Try it:
Once the line holding "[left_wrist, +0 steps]" is written out, stop; begin at the first line of the material below and retype exactly, dropping pictures.

Data section:
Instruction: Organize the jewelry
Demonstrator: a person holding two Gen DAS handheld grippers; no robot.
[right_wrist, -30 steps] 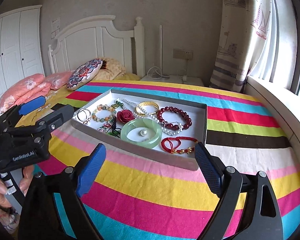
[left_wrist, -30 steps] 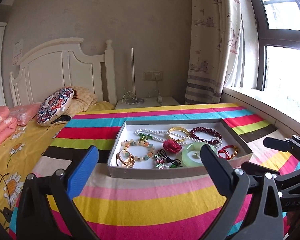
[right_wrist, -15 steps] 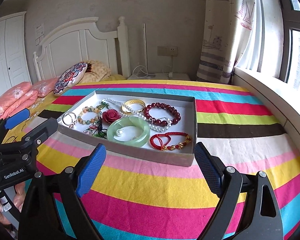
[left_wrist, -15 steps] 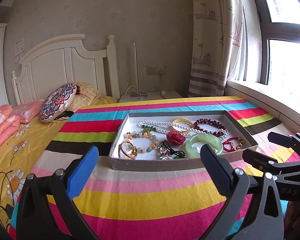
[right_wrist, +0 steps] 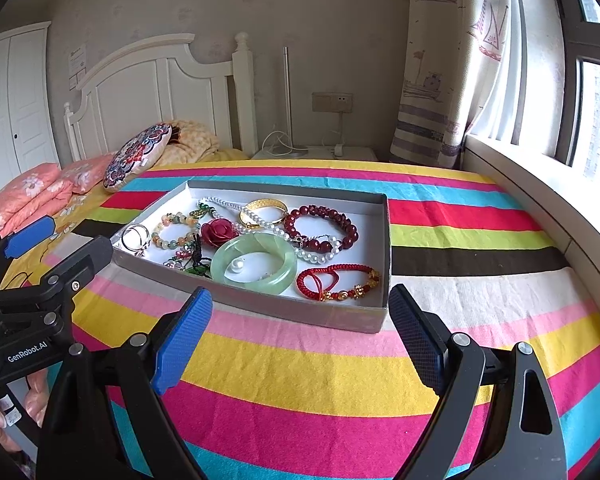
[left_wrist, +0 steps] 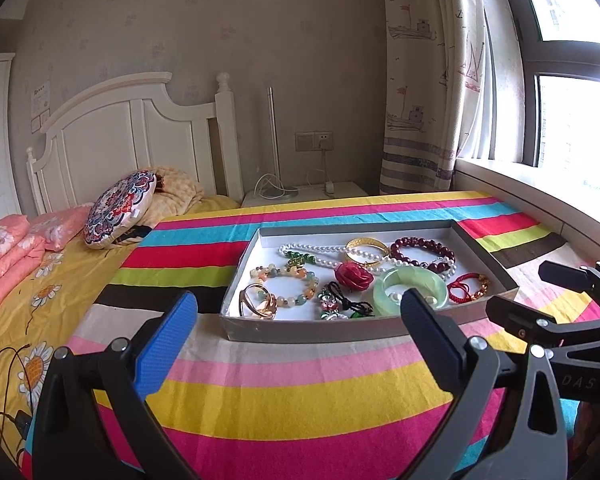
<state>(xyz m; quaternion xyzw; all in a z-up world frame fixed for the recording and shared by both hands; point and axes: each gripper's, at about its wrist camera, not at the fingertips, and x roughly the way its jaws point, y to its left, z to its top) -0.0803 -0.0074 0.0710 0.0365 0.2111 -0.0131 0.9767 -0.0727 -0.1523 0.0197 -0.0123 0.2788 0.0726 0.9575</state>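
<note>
A shallow grey tray (left_wrist: 320, 332) (right_wrist: 332, 316) rests on the striped cloth and holds several pieces of jewelry. Inside it lie a pale green jade bangle (left_wrist: 414, 286) (right_wrist: 256, 264), a red rose brooch (left_wrist: 354, 276) (right_wrist: 219, 230), a dark red bead bracelet (right_wrist: 320, 226), a red cord bracelet (right_wrist: 338, 282), a gold bangle (right_wrist: 264, 210), a pearl string (left_wrist: 316, 250), a pastel bead bracelet (right_wrist: 175, 230) and gold rings (left_wrist: 258, 306). My left gripper (left_wrist: 296, 344) stands open just short of the tray's near wall. Open and empty too, my right gripper (right_wrist: 300, 336) hangs before the tray's near right corner.
The striped cloth (right_wrist: 340, 376) covers a raised surface beside a bed with a patterned cushion (left_wrist: 120, 210), pink bedding (left_wrist: 8, 252) and a white headboard (left_wrist: 132, 136). A nightstand (right_wrist: 316, 154) with cables stands behind; a window ledge (right_wrist: 540, 192) runs on the right.
Both cameras have tilted and drawn slightly nearer the tray, which sits lower in each view. Both grippers stay open; the jewelry has not moved.
</note>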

Written answer:
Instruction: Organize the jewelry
Demonstrator: a person holding two Gen DAS handheld grippers; no robot.
[right_wrist, -30 steps] 
[left_wrist, -30 steps] 
[right_wrist, -15 steps] 
[left_wrist, -15 steps] 
[right_wrist, +0 steps] 
[left_wrist, +0 steps] 

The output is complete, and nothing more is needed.